In your spare time or when you aren’t writing, what other day jobs make up your life?

I don’t have a day job anymore as I am a full-time career for my autistic son.

That totally is a day job! In my opinion, mothering is the most important job you’ll ever have. Do you have any quirky habits or fun talents you could tell us about?

I’m very good at making things with my hands. As a child, my son won all the fancy dress competitions he entered. I’m currently making the furniture for a dollhouse, in Steampunk fashion.
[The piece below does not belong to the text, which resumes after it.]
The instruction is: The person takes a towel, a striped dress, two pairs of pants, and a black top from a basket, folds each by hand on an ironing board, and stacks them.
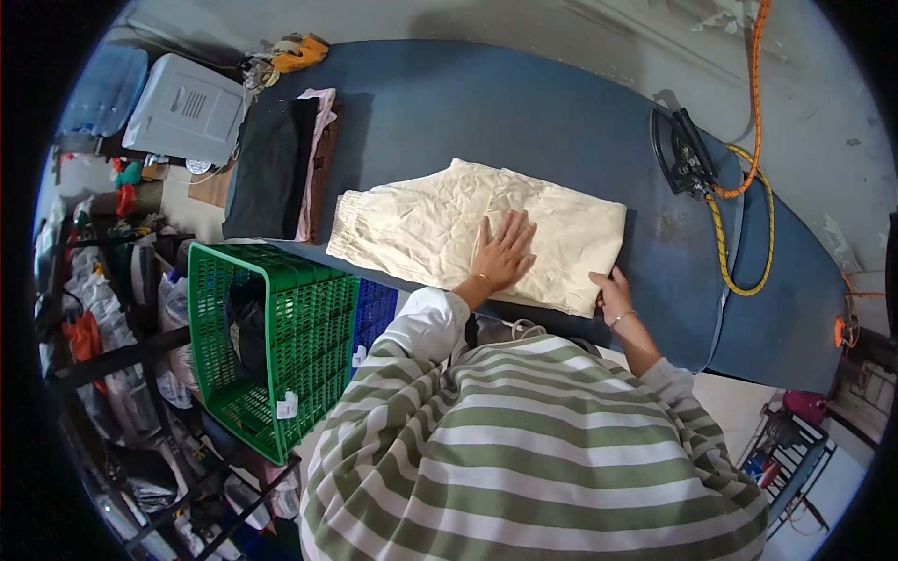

I’m also fond of birdwatching and run a #birdtablewars on Twitter which features photographs of the wildlife in my garden.

How fun! I’d love to see some pictures of your creations. Especially your furniture.
Well, thanks again for being with us, Vanessa! All of us at BOD so appreciate your time and you sharing your talents with us.

ABOUT VANESSA

Born in Malaysia, moved to Australia, Vanessa first saw England at 3 years old. As a teen, Vanessa learned her loved of canoeing in the alligator infested bayous of the Texas Gulf Coast. Now back in her favorite place in the world, Yorkshire, she watches the River Ouse rise every winter and wonders if she needs to revive an old skill: so far she and her son have been lucky. She juggles raising her Autistic son with wrestling the Creatures of the Night, though that’s not a nice thing to call her cat.

Vanessa has concentrated on her writing since becoming widowed in 2001, as being a single mother of a disabled child made it impossible to work the required shifts in NHS Biochemistry laboratories. 2006 saw her beginning her writing career proper with the publication in the US of Witch-Finder, a collection of short paranormal adventures. Since then two further collections of paranormal short stories, Hard Lessons and Shadow and Salvation along with two related novels, A Date with Darkness and A Knight of Wolves, have also come out. The dystopian fantasy novel, Pill Wars, and the time travel dystopian thriller, Last Days Forever, are a new direction.